■ What this task involves ■
Exact copy required. Repeat the records, but keep the pictures out.

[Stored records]
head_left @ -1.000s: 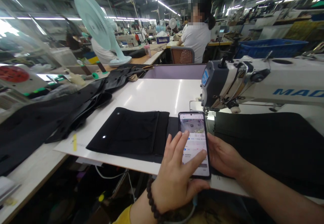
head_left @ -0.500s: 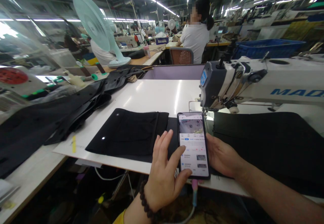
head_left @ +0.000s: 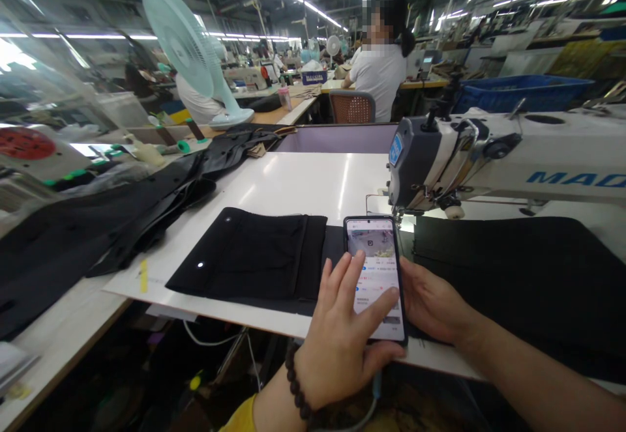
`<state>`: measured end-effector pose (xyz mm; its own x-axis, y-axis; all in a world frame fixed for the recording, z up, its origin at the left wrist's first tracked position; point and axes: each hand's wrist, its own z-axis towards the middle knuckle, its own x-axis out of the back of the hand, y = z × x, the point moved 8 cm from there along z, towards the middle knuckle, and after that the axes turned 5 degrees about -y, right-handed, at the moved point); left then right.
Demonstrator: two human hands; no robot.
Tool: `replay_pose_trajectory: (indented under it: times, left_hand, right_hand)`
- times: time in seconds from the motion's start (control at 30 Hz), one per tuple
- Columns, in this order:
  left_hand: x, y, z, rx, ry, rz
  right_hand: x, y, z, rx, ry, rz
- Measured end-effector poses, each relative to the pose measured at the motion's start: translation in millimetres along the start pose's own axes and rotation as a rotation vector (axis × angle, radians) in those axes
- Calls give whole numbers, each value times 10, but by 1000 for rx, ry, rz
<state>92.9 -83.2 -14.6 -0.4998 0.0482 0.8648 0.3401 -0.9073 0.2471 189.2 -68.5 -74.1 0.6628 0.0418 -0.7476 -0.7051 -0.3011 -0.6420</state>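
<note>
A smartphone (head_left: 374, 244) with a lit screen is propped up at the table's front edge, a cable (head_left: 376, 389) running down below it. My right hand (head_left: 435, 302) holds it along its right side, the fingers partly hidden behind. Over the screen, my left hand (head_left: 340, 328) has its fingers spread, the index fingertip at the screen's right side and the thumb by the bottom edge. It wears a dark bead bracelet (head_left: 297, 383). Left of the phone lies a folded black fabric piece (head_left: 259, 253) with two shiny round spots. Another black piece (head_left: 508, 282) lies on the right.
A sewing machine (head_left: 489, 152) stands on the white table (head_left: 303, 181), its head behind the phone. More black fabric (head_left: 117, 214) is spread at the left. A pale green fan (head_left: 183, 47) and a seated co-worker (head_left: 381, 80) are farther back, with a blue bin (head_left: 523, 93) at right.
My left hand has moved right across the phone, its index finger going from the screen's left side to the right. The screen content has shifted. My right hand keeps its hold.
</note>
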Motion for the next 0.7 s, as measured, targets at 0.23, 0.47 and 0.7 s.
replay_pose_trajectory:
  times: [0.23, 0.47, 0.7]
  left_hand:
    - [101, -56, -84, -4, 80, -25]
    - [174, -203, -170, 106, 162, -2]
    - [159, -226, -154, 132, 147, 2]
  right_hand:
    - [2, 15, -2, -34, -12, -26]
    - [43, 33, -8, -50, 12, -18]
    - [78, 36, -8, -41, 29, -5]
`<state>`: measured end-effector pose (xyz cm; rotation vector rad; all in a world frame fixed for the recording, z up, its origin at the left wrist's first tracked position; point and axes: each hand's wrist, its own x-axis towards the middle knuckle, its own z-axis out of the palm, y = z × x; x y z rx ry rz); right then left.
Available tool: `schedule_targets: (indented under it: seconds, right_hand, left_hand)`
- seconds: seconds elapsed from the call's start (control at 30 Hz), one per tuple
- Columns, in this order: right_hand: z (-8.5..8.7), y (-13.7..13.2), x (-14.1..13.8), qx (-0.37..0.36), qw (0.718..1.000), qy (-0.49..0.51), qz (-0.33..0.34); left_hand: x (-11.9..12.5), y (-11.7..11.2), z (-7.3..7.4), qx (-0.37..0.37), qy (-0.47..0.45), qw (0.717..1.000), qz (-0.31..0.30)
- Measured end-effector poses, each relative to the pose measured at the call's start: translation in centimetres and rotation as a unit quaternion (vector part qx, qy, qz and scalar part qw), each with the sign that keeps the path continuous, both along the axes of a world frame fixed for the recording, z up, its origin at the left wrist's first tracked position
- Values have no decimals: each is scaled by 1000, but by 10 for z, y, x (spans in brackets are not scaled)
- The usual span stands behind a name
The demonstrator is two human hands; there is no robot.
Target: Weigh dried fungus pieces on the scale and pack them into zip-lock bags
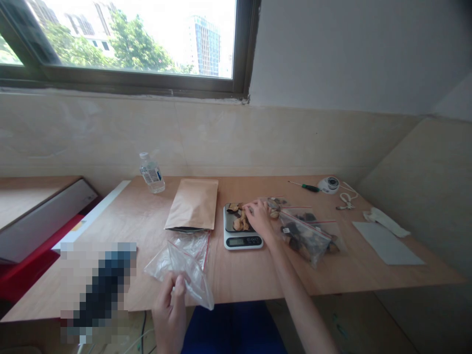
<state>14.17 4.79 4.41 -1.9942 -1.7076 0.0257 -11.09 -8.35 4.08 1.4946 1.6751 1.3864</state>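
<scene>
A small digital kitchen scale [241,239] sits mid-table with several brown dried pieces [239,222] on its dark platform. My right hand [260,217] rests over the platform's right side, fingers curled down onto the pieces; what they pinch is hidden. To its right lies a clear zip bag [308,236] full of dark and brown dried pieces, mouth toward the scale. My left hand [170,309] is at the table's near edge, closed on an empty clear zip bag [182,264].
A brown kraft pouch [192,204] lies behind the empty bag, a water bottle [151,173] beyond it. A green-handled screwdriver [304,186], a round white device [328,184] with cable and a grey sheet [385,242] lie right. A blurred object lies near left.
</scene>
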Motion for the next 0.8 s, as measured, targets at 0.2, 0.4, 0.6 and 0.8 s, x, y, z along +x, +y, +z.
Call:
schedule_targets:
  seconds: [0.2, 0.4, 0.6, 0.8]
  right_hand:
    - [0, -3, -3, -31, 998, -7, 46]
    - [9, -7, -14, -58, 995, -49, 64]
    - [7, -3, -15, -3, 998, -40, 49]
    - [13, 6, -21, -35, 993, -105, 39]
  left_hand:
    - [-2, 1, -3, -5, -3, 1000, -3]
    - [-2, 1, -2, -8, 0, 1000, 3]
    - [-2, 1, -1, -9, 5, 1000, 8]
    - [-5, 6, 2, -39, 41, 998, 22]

■ Solution ■
head_left @ -1.000s: 
head_left @ -0.500s: 
head_left @ +0.000s: 
`<state>`: measured end-effector pose (xyz mm; its own x-axis, y-axis; all in a world frame fixed for the recording, z up, its origin at the left wrist's first tracked position; point and axes: each hand's wrist, its own z-axis towards the middle knuckle, its own x-axis out of the back of the hand, y = z × x, the point moved 8 cm from there along z, towards the middle knuckle, and after that the axes turned 5 degrees about -y, right-handed, at the moved point); left then right.
Demonstrator: two human hands; no robot.
Tool: `replay_pose_trajectory: (indented under it: times, left_hand, right_hand)`
- times: time in seconds from the motion's start (control at 30 Hz), one per tuple
- Columns, in this order:
  left_hand: x, y, z, rx, ry, rz
  right_hand: x, y, z, rx, ry, rz
- Measured end-effector poses, each relative to the pose measured at the motion's start: translation in millimetres along the start pose's own axes and rotation as a rotation vector (axis × angle, radians) in those axes
- Calls give whole numbers, each value times 10, but by 1000 for rx, ry, rz
<state>92.9 -83.2 -14.6 -0.4998 0.0482 0.8648 0.3401 -0.9073 0.2471 189.2 -68.5 -74.1 0.6628 0.0418 -0.7476 -0.7051 -0.3011 -0.6420</state>
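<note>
A smartphone (head_left: 374, 244) with a lit screen is propped up at the table's front edge, a cable (head_left: 376, 389) running down below it. My right hand (head_left: 435, 302) holds it along its right side, the fingers partly hidden behind. Over the screen, my left hand (head_left: 340, 328) has its fingers spread, the index fingertip at the screen's right side and the thumb by the bottom edge. It wears a dark bead bracelet (head_left: 297, 383). Left of the phone lies a folded black fabric piece (head_left: 259, 253) with two shiny round spots. Another black piece (head_left: 508, 282) lies on the right.
A sewing machine (head_left: 489, 152) stands on the white table (head_left: 303, 181), its head behind the phone. More black fabric (head_left: 117, 214) is spread at the left. A pale green fan (head_left: 183, 47) and a seated co-worker (head_left: 381, 80) are farther back, with a blue bin (head_left: 523, 93) at right.
My left hand has moved right across the phone, its index finger going from the screen's left side to the right. The screen content has shifted. My right hand keeps its hold.
</note>
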Motion for the next 0.7 s, as measured, targets at 0.23, 0.47 and 0.7 s.
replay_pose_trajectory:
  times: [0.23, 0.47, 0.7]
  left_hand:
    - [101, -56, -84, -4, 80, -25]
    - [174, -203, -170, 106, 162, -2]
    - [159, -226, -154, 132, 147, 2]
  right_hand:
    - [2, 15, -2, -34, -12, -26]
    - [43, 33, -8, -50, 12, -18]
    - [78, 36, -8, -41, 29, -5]
`<state>`: measured end-effector pose (xyz cm; rotation vector rad; all in a world frame fixed for the recording, z up, its origin at the left wrist's first tracked position; point and axes: each hand's wrist, its own x-axis towards the middle knuckle, its own z-axis out of the palm, y = z × x; x y z rx ry rz); right then left.
Available tool: `schedule_targets: (indented under it: seconds, right_hand, left_hand)`
- seconds: seconds elapsed from the call's start (control at 30 Hz), one per tuple
- Columns, in this order: right_hand: z (-8.5..8.7), y (-13.7..13.2), x (-14.1..13.8), qx (-0.37..0.36), qw (0.718..1.000), qy (-0.49..0.51), qz (-0.33..0.34); left_hand: x (-11.9..12.5), y (-11.7..11.2), z (-7.3..7.4), qx (-0.37..0.37), qy (-0.47..0.45), qw (0.717..1.000), qz (-0.31..0.30)
- Measured end-effector poses, each relative to the pose measured at the call's start: translation in centimetres and rotation as a unit quaternion (vector part qx, qy, qz and scalar part qw), each with the sign that keeps the path continuous, both along the axes of a world frame fixed for the recording, z up, its origin at the left wrist's first tracked position
- Values have no decimals: each is scaled by 1000, but by 10 for z, y, x (spans in brackets are not scaled)
- The usual span stands behind a name
The demonstrator is two human hands; there is no robot.
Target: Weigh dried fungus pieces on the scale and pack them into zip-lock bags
<state>14.17 4.79 4.41 -1.9942 -1.7076 0.0257 -11.09 -8.35 4.08 1.4946 1.6751 1.3864</state>
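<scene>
A small digital kitchen scale [241,239] sits mid-table with several brown dried pieces [239,222] on its dark platform. My right hand [260,217] rests over the platform's right side, fingers curled down onto the pieces; what they pinch is hidden. To its right lies a clear zip bag [308,236] full of dark and brown dried pieces, mouth toward the scale. My left hand [170,309] is at the table's near edge, closed on an empty clear zip bag [182,264].
A brown kraft pouch [192,204] lies behind the empty bag, a water bottle [151,173] beyond it. A green-handled screwdriver [304,186], a round white device [328,184] with cable and a grey sheet [385,242] lie right. A blurred object lies near left.
</scene>
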Motion for the next 0.8 s, as measured, targets at 0.2, 0.4, 0.6 and 0.8 s, x, y, z along +x, +y, +z.
Call:
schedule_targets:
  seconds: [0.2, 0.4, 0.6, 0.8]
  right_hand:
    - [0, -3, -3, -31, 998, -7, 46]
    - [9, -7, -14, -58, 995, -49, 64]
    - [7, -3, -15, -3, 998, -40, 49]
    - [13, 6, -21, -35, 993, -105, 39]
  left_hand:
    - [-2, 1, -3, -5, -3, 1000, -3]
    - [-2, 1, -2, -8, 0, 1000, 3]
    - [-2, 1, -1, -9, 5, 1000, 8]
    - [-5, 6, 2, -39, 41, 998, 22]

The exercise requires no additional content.